◆ AIM OF THE TASK ◆
In the data below, one line contains "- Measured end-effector" and a later one contains "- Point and". Print both, with every line between them, exactly and alone.

◆ Items from a data source ◆
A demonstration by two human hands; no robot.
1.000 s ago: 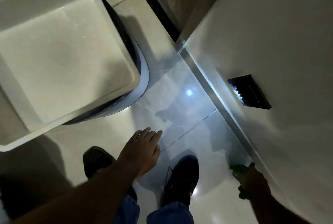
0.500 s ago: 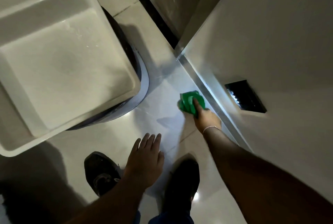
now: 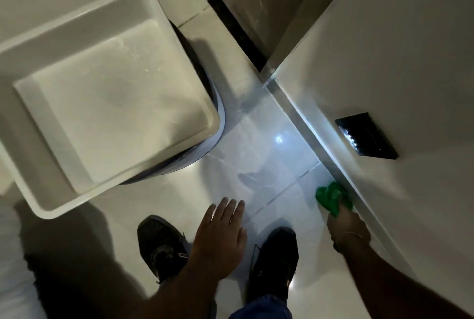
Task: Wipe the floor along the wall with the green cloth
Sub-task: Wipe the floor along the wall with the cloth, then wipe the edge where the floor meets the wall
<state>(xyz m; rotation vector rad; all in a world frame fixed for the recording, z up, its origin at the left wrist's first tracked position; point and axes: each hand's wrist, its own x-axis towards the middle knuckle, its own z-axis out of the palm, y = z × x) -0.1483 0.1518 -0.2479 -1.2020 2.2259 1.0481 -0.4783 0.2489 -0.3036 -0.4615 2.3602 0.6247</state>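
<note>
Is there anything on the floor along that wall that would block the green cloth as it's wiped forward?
Nothing visible does. The green cloth in the right hand has bare floor ahead; the white tub stands off to the left.

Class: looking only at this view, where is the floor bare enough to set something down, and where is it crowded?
Bare: tiles between the white tub, the wall strip and the shoes. Crowded: beside the wall, where the right hand presses the green cloth.

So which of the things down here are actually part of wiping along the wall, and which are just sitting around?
Part of the job:
green cloth, bunched in the right hand
floor by the wall
wall and its baseboard strip

Just around:
white tub
black wall panel
black shoes
left hand, open, holding nothing
</note>
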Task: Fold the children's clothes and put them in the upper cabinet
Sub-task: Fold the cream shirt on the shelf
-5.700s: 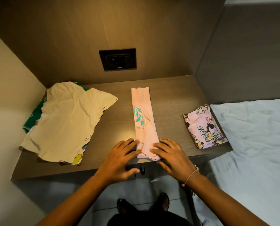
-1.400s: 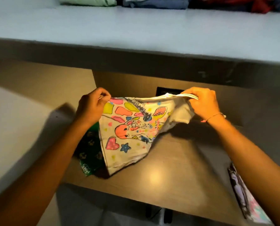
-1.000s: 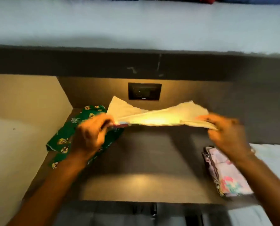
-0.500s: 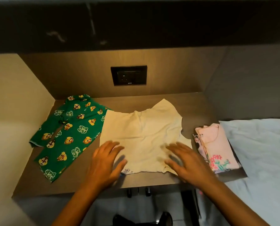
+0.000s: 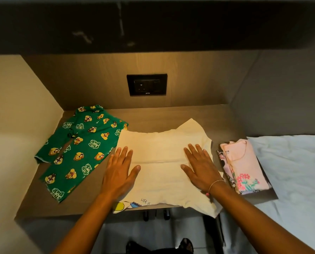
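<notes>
A cream children's T-shirt (image 5: 160,162) lies face down and spread flat in the middle of the wooden desk (image 5: 171,114). My left hand (image 5: 120,171) presses flat on its left edge, fingers apart. My right hand (image 5: 200,165) presses flat on its right part. Green print trousers (image 5: 79,149) lie unfolded to the left, touching the shirt's left edge. A folded pink garment (image 5: 243,165) rests on a folded cartoon-print piece at the desk's right end.
The desk sits in a niche with a wall on the left (image 5: 20,110), a back panel with a black socket (image 5: 147,84), and a dark cabinet underside (image 5: 153,24) above. A bed with a pale sheet (image 5: 292,171) adjoins on the right.
I lifted the cream shirt, shook it out and laid it face down on the desk. Both hands now rest flat on it and have slid further up. The view dropped from the upper shelf.
</notes>
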Demonstrator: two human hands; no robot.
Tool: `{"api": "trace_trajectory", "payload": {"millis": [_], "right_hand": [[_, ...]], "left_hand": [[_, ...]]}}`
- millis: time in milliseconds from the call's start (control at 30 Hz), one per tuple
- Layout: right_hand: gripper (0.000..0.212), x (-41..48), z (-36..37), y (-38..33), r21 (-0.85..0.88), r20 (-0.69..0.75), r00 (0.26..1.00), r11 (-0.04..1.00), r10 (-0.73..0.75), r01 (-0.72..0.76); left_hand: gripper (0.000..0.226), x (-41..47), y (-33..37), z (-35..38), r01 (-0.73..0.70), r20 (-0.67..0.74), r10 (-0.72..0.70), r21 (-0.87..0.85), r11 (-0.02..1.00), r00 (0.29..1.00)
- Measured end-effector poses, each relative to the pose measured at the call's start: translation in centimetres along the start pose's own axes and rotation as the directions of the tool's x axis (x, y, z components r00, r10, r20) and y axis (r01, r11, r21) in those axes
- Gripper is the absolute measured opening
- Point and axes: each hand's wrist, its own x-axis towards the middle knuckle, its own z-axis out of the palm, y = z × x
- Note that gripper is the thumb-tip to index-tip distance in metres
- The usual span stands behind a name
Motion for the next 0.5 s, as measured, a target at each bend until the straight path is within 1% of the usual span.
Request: {"api": "trace_trajectory", "payload": {"millis": [67,133,200,267,333,433,500], "right_hand": [[0.058,0.2,-1.1,0.6,-0.017,-0.04,0.999,1.0,-0.012,0.011],[0.047,0.6,-2.4,1.4,-0.029,-0.064,0.998,0.999,-0.023,0.021],[0.039,0.8,-3.1,1.9,-0.006,-0.08,0.997,1.0,-0.023,0.023],[0.031,0.9,-3.2,1.8,0.033,-0.123,0.992,0.999,-0.009,0.014],[0.024,1.1,-3.1,1.5,0.041,-0.166,0.986,0.999,0.009,-0.003],[0.02,0.9,-2.8,1.1,0.02,-0.191,0.981,0.999,0.032,-0.028],[0.014,1.2,-3.5,1.0,0.076,-0.27,0.961,0.997,0.051,-0.032]], "left_hand": [[0.055,0.3,-0.5,-1.0,-0.025,-0.035,0.025,-0.003,1.0,0.999],[0.043,1.2,-1.5,-2.3,-0.099,-0.04,0.1,0.015,0.995,0.994],[0.033,2.1,-2.5,-3.3,-0.176,-0.043,0.175,0.001,0.984,0.984],[0.019,2.5,-2.8,-3.8,-0.217,-0.084,0.216,-0.004,0.976,0.973],[0.009,2.6,-2.4,-3.8,-0.229,-0.102,0.228,0.004,0.974,0.968],[0.003,2.6,-2.0,-3.8,-0.237,-0.166,0.228,-0.032,0.971,0.959],[0.001,2.9,-1.8,-4.5,-0.219,-0.221,0.197,-0.08,0.972,0.955]]}}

◆ SOLUTION FOR THIS EXERCISE ◆
- Measured end-effector poses, each relative to the pose measured at the call's start: translation in centimetres along the start pose's own axes and rotation as the directions of the tool's x axis (x, y, z components r00, r10, r20) and y axis (r01, r11, r21) in those axes
- Gripper is the absolute measured opening
- Point and axes: each hand's wrist, its own x-axis towards the middle knuckle, its own z-axis out of the palm, y = z × x

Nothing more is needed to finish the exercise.